Extracted records
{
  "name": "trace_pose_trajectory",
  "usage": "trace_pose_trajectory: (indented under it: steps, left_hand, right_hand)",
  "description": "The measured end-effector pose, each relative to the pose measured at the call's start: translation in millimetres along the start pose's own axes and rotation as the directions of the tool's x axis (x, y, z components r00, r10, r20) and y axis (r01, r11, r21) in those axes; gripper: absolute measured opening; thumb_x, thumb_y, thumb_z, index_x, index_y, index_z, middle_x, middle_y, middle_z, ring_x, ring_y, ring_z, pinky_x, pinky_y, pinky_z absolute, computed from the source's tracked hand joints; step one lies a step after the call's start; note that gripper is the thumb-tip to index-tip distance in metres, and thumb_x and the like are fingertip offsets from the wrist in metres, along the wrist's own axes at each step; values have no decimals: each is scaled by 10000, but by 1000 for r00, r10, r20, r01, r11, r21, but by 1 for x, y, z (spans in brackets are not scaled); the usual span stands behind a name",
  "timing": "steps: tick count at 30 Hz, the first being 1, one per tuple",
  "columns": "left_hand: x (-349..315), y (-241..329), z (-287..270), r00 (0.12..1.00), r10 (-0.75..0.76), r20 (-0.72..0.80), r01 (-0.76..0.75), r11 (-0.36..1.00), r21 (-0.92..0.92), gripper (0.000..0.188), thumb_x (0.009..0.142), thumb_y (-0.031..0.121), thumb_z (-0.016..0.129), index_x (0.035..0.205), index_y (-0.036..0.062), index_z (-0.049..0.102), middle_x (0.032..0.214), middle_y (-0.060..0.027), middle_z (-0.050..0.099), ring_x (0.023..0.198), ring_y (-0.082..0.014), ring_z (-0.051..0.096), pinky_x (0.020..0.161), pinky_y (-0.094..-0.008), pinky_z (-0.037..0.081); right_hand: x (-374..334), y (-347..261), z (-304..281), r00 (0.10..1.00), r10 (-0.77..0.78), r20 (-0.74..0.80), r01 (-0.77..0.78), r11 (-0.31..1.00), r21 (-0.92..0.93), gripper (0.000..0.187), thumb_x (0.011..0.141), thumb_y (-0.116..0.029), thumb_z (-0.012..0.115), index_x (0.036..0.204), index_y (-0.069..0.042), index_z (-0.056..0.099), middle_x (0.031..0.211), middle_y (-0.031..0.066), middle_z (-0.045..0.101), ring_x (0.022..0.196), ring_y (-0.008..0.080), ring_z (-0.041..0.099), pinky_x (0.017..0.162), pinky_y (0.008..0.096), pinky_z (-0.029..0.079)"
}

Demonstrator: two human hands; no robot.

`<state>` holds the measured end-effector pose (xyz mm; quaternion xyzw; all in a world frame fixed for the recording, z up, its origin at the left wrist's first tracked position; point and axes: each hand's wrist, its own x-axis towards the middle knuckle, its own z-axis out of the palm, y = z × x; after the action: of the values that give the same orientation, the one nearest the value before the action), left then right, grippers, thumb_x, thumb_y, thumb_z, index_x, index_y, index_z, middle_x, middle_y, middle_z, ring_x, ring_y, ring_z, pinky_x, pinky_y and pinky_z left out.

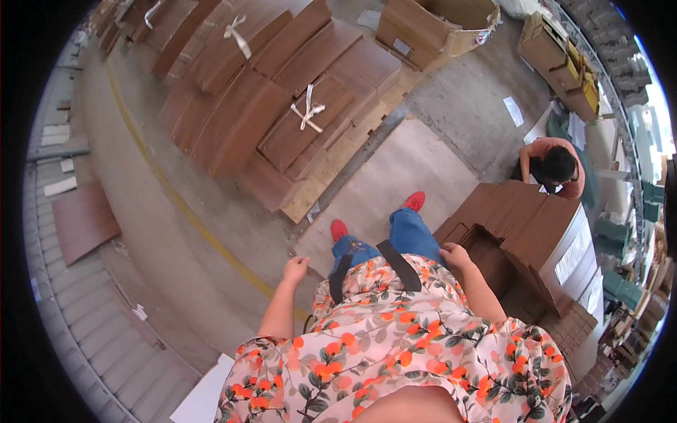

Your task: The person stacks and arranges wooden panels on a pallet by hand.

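Note:
My left hand [297,268] hangs out to the left of my body with its fingers curled in, and nothing shows in it. On the other side, my right hand [456,255] is beside my thigh, its fingers bent and no object visible in them. Closest to the right hand is a tall stack of brown folded cardboard [518,218], which has a dark hollow on its near side. I cannot tell whether the hand touches it. Beneath my red shoes lies a flat, light-brown board [405,166].
Brown wood-look panels [243,116], some tied with white strips, are piled ahead on a pallet [377,116]. An open cardboard box [423,35] stands behind them. A roller conveyor [106,317] carrying a brown panel [86,220] runs along the left. A co-worker [560,166] crouches beyond the cardboard stack.

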<state>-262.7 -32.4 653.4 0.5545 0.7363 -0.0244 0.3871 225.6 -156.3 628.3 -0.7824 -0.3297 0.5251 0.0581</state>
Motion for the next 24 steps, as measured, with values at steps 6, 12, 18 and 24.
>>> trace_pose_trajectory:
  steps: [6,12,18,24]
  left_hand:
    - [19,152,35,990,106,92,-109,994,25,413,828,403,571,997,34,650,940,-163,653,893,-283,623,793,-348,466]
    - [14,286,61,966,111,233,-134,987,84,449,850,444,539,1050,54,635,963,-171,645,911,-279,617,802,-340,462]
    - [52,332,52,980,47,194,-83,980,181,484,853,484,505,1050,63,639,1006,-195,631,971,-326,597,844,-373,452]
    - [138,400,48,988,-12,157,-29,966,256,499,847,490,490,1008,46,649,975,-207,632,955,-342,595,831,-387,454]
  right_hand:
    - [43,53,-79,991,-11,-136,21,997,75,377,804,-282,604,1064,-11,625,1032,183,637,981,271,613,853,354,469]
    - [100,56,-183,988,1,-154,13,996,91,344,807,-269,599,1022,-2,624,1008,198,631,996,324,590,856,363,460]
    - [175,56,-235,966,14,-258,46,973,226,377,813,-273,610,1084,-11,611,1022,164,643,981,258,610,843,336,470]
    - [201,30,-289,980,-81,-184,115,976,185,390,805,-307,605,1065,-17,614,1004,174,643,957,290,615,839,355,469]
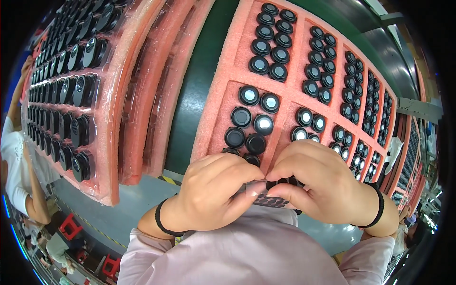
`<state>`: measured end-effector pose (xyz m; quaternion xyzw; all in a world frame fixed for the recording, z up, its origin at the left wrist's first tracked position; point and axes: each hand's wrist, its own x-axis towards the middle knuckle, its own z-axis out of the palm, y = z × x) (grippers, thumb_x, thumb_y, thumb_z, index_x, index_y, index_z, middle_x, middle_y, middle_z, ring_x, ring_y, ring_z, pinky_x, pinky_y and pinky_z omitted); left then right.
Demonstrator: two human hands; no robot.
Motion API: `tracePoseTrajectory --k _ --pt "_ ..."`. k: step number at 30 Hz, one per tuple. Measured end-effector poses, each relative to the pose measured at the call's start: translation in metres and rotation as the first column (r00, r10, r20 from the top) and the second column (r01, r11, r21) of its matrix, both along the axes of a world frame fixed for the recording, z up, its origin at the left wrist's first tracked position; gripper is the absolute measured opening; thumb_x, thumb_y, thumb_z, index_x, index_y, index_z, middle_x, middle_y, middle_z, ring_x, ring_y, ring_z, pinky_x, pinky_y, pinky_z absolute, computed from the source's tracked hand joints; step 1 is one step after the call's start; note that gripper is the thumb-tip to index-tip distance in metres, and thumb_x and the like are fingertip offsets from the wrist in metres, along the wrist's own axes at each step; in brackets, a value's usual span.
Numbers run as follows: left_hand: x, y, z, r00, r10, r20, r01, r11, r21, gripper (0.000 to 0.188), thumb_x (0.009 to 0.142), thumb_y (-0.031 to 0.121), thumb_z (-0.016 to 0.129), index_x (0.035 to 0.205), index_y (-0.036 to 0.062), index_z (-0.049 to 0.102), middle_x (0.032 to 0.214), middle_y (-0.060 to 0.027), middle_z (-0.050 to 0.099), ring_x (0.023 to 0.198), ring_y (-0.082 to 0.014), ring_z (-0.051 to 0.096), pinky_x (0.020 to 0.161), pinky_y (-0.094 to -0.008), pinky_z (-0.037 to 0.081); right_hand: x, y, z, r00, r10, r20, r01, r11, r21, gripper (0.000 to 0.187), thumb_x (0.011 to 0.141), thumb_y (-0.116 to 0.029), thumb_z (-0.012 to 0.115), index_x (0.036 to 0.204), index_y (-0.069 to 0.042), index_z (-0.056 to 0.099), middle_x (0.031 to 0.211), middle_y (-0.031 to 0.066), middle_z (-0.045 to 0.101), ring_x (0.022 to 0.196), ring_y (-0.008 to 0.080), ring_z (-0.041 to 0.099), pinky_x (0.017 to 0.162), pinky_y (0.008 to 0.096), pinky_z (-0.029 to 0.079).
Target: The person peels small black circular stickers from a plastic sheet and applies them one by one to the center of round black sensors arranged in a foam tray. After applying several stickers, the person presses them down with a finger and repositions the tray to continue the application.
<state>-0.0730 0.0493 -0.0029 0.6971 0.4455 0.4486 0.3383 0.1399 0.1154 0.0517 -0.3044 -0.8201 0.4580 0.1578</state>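
While the left hand (213, 186) pinches what looks like clear film (251, 188) and the right hand (319, 183) seems to pinch a black round part (271, 185), close together at the near edge of the pink foam tray (209, 124), it is best to hold both softly by their edges.

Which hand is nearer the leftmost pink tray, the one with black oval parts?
Left. The left hand is to the right of the leftmost pink tray, apart from it; the right hand is farther right, beyond the left hand.
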Motion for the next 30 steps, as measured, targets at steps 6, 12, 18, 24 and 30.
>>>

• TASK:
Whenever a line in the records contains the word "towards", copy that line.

• ANSWER TO THE PROBLEM:
`<state>` holds the measured end-effector pose (xyz mm; quaternion xyzw; all in a world frame fixed for the recording, z up, its origin at the left wrist's first tracked position; point and axes: each hand's wrist, its own x-axis towards the middle knuckle, its own z-axis out of the palm, y = z × x; after the action: of the values that give the same orientation, the one nearest the value before the action), left then right, grippers, thumb_x, thumb_y, thumb_z, index_x, index_y, index_z, middle_x, middle_y, middle_z, ring_x, ring_y, ring_z, pinky_x, pinky_y and pinky_z left out.
`<state>`: measured end-effector pose (xyz m; quaternion xyzw; all in a world frame fixed for the recording, z up, its origin at the left wrist's first tracked position; point and axes: each hand's wrist, its own x-axis towards the middle knuckle, its own z-axis out of the palm, y = z × x) (grippers, thumb_x, thumb_y, thumb_z, index_x, index_y, index_z, middle_x, middle_y, middle_z, ring_x, ring_y, ring_z, pinky_x, pinky_y and pinky_z omitted); left then right.

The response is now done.